'''

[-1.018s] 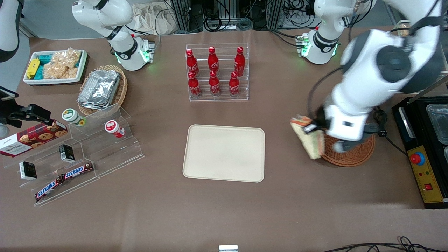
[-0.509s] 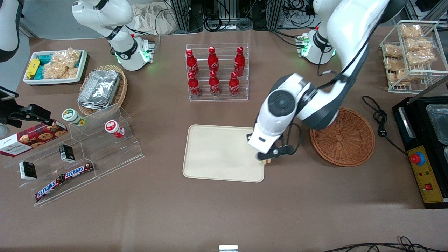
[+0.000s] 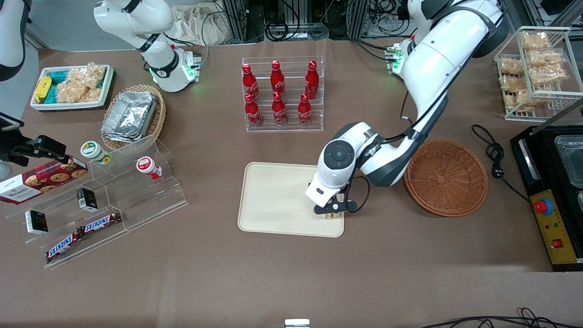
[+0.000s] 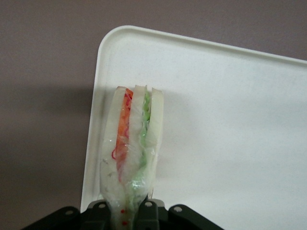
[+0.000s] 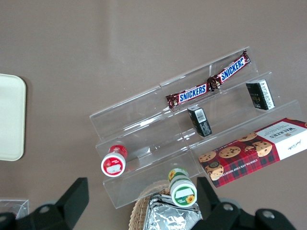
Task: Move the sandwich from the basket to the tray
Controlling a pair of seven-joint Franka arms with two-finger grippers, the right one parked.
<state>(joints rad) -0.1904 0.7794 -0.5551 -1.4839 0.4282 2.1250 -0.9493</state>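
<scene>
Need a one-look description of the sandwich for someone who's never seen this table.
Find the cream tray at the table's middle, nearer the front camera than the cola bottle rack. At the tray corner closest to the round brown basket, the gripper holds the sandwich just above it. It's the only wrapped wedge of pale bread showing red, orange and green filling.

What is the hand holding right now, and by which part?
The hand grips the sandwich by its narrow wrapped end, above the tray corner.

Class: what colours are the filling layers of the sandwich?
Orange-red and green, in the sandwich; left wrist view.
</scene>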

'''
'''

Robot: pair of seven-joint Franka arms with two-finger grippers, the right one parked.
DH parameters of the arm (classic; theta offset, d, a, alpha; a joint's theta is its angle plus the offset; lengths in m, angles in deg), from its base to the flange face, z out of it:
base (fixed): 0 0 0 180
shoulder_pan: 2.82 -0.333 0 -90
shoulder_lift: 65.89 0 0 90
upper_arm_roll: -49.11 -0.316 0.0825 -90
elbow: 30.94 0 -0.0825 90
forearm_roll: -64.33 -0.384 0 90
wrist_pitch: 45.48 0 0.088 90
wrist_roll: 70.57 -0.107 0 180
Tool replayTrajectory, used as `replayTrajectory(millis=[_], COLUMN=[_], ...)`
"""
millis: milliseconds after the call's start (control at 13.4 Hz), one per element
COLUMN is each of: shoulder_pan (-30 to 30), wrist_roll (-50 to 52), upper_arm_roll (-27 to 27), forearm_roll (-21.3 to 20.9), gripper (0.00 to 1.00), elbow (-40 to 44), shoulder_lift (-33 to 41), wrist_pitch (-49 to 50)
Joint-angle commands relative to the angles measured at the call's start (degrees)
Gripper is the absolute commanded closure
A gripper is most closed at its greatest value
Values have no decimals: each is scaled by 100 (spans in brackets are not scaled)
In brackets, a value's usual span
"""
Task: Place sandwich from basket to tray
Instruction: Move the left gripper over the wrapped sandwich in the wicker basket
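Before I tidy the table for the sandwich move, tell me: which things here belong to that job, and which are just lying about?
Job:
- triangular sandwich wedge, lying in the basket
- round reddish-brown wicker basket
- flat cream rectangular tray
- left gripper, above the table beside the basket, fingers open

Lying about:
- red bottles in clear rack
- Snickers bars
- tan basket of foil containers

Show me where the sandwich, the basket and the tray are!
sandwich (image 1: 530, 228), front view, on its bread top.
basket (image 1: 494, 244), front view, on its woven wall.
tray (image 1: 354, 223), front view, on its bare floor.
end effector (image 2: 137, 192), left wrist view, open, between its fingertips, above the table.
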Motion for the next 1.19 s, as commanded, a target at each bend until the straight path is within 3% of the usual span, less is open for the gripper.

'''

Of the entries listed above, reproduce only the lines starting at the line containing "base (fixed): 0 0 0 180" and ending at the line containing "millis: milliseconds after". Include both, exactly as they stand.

base (fixed): 0 0 0 180
shoulder_pan: 2.82 -0.333 0 -90
shoulder_lift: 65.89 0 0 90
upper_arm_roll: -49.11 -0.316 0.0825 -90
elbow: 30.94 0 -0.0825 90
forearm_roll: -64.33 -0.384 0 90
wrist_pitch: 45.48 0 0.088 90
wrist_roll: 70.57 -0.107 0 180
Tool replayTrajectory, used as `replayTrajectory(millis=[_], COLUMN=[_], ...)`
"""
millis: milliseconds after the call's start (control at 13.4 Hz), one per element

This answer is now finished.